What to produce: Retype the whole listing verbatim and keep the pictures out of it.

—————

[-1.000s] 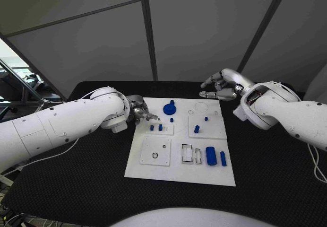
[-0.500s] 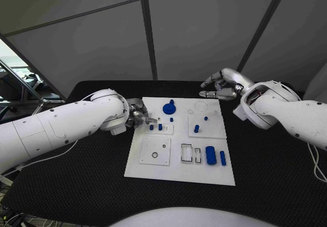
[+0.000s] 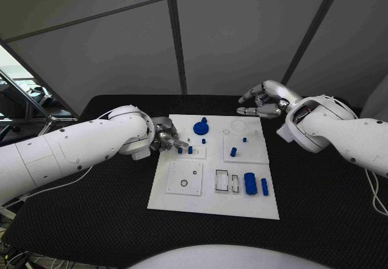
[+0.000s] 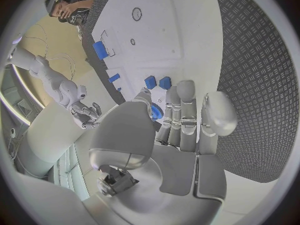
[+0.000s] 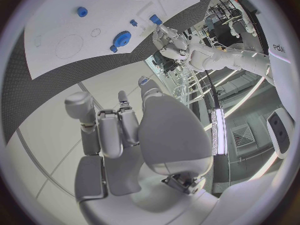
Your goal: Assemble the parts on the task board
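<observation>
The white task board [image 3: 212,202] lies in the middle of the table. On it are a blue gear [image 3: 201,129], two short blue pegs [image 3: 184,150] standing side by side, another peg [image 3: 232,152], a thick blue cylinder [image 3: 250,185] and a slim bar [image 3: 264,188]. My left hand [image 3: 167,137] hovers at the board's left edge, just beyond the two pegs [image 4: 157,82], with its fingers close together. A bit of blue [image 4: 156,112] shows between its thumb and fingers; I cannot tell if it is held. My right hand [image 3: 263,101] hangs past the board's far edge, fingers curled with nothing in them [image 5: 125,130].
Clear rectangular frames [image 3: 226,182] and a square plate with a small ring [image 3: 184,183] sit on the near half of the board. A faint circle [image 3: 239,125] marks its far right corner. The black table [image 3: 97,207] spreads on both sides.
My left hand has drawn slightly back toward the board's left edge and lower over the two pegs. The right hand and the parts have stayed put.
</observation>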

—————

Response area:
[-1.000s] 
[-0.500s] 
[+0.000s] 
[+0.000s] 
[+0.000s] 
Your goal: Assemble the parts on the task board
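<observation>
The white task board [image 3: 212,202] lies in the middle of the table. On it are a blue gear [image 3: 201,129], two short blue pegs [image 3: 184,150] standing side by side, another peg [image 3: 232,152], a thick blue cylinder [image 3: 250,185] and a slim bar [image 3: 264,188]. My left hand [image 3: 167,137] hovers at the board's left edge, just beyond the two pegs [image 4: 157,82], with its fingers close together. A bit of blue [image 4: 156,112] shows between its thumb and fingers; I cannot tell if it is held. My right hand [image 3: 263,101] hangs past the board's far edge, fingers curled with nothing in them [image 5: 125,130].
Clear rectangular frames [image 3: 226,182] and a square plate with a small ring [image 3: 184,183] sit on the near half of the board. A faint circle [image 3: 239,125] marks its far right corner. The black table [image 3: 97,207] spreads on both sides.
My left hand has drawn slightly back toward the board's left edge and lower over the two pegs. The right hand and the parts have stayed put.
</observation>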

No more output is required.